OSSとビッグデータアナリティクス

競争優位性を実現するアナリティクスの2つの要因

島田 茂(日本テラデータ)

2016-08-22 09:55

はじめに

 前回はアナリティクスにおいて、分析担当者の作業の大半を占め、負荷の高い作業である「データ整理・加工」から「分析用データセット作成」について述べた。第4回では、競争優位性を実現するためのアナリティクスの2つの要因について考えてみたい。 

 アナリティクスは、短期的な視点と長期的な視点によって、その活動内容が異なる。短期的、長期的、それぞれの取り組みの中で、競争優位性を実現する取り組みは、以下の2つである。

  • 1.短期的な取り組み:モデル構築力の強化
  • 2.長期的な取り組み:アナリティクス活動のアセット化

 モデル構築力の強化とは、現在、抱えている課題に対して、アナリティクスを活用することにより、より多くの利益を生み出すための取り組みである。つまり、予測モデルを構築することであり、モデルの精度向上することである。

 アナリティクス活動のアセット化とは、新たなテクノロジーの取込み、再利用ができるように整備したデータ、効率化されたプロセス等、組織的な活動として自社内に仕組み化することである。

モデル構築力の強化

 モデル構築とは、「アナリティクスの対象における構造化仮説(モデル案)を、データを用いて検証を繰り返すことである」と、本稿第2回第3回にて詳しく解説してきた。

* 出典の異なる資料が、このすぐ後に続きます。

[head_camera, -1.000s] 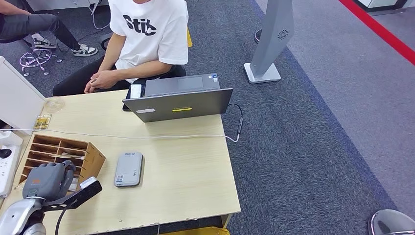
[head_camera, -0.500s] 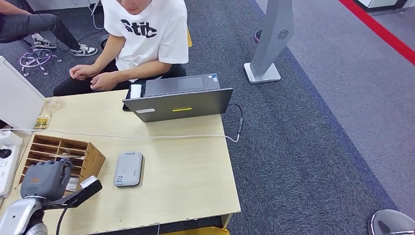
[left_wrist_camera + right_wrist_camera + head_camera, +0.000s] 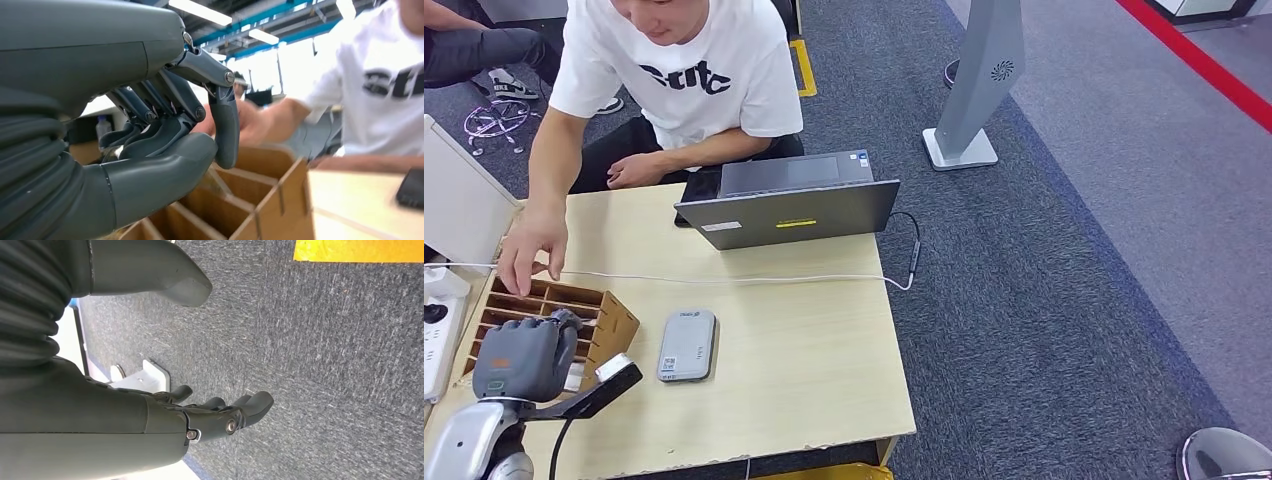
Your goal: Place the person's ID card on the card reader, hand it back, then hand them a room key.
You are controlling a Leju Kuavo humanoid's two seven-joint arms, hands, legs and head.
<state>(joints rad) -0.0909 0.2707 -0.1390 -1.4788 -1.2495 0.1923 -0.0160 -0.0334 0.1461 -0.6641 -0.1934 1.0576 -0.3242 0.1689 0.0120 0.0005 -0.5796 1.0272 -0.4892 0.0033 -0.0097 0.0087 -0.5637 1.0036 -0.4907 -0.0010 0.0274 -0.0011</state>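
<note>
The left hand [image 3: 524, 358] sat over the near end of the wooden card organiser [image 3: 609, 322], at about eight o'clock on the table [image 3: 804, 350]. In the left wrist view its fingers [image 3: 225, 125] were curled down toward the thumb [image 3: 165, 170] above the organiser's compartments [image 3: 240, 192]; whether a card lay pinched between them I could not tell. A small white card-like piece [image 3: 574, 377] showed just beside that hand in the head view, too small to name.

The grey card reader [image 3: 688, 345] lay flat on the table just to the three o'clock side of the organiser, apart from it, with nothing resting on top. No ID card or room key could be made out clearly.

The person's hand [image 3: 530, 250] reached down at the far rim of the organiser, at ten o'clock, fingers touching or just above its back edge. The person's other hand [image 3: 637, 172] rested near the laptop [image 3: 789, 205], which stood at twelve o'clock. A white cable [image 3: 724, 279] ran across the table between laptop and reader.

The right hand [image 3: 220, 415] hung over grey carpet [image 3: 325, 365], fingers apart and loosely bent, holding nothing.
</note>
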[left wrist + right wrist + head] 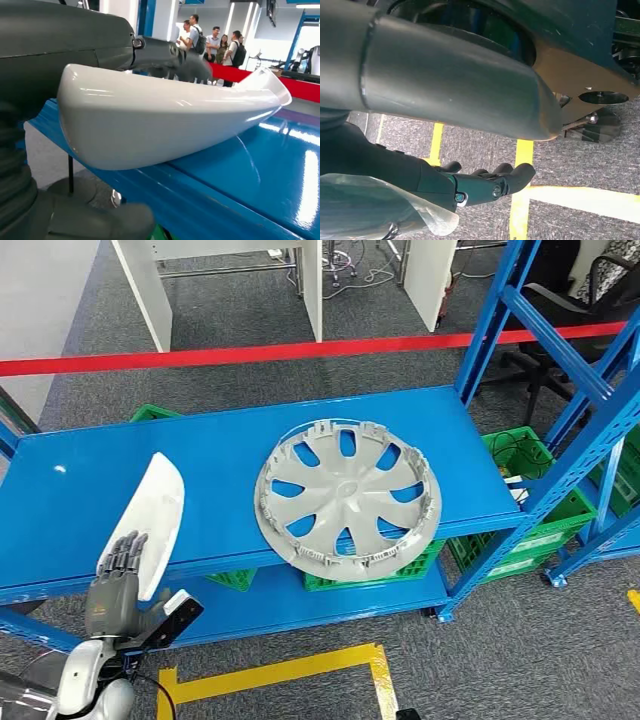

 モデル構築の具体的な進め方を、仮説構築における思考のループ(図1)を通して再現する。


図1

事象の観察

 まずは、解決すべき課題の背景を観察することから始める。観察したさまざまな情報をビジネス上のフレームワークを使用して整理すると効率的である。※フレームワークは、構造化のテンプレートとして扱えるものを想定しているが、観察する事象の全てに既存のフレームワークが存在するわけでないので、状況に応じて、MECE(Mutually Exclusive and Collectively Exhaustive)に構造化されたフレームワークを作成することが求められる。

フレームワークの例

  • 社会情勢:PEST/5FORCE(需要予測モデル構築時に有効)
  • 購買活動:AIDMA/AIDA/AISAS/AIDCA(販売予測モデル構築時に有効)
  • 生産活動:バリューチェーン(生産性の検証、バリューチェーン内の投資対効果分析などに有効)
  • 業務活動:PDCA(営業要員の活動量分析などに有効)
  • 一般活動:5W1Hおよびその派生形

構成要素の抽出

 次に、事象を観察し、情報を整理すると、その事象の構成要素が見えてくる。簡単な例として、ネット上での消費者の行動をAISASを使って整理する一例を作成した(図2:本稿のために簡易的に作成)。構成要素を整理した後には、構成要素に対応するデータを特定する。保有データの中に、必要と考えるデータがない/取得が難しい場合は、新たに収集するか代替指標を作成する必要がある。

図2
図2

構造化

 最後に抽出した要素を構造化する。抽出した要素の関係性を、データを用いて地道に検証して、構造を見直す作業となる。場合によっては、事象の観察に戻ったり、構成要素の抽出に戻ったりして作業を進める。図2は、仮説に基づいて、抽出した要素を整理した1例であり、図3は、構造化を試みた1例である。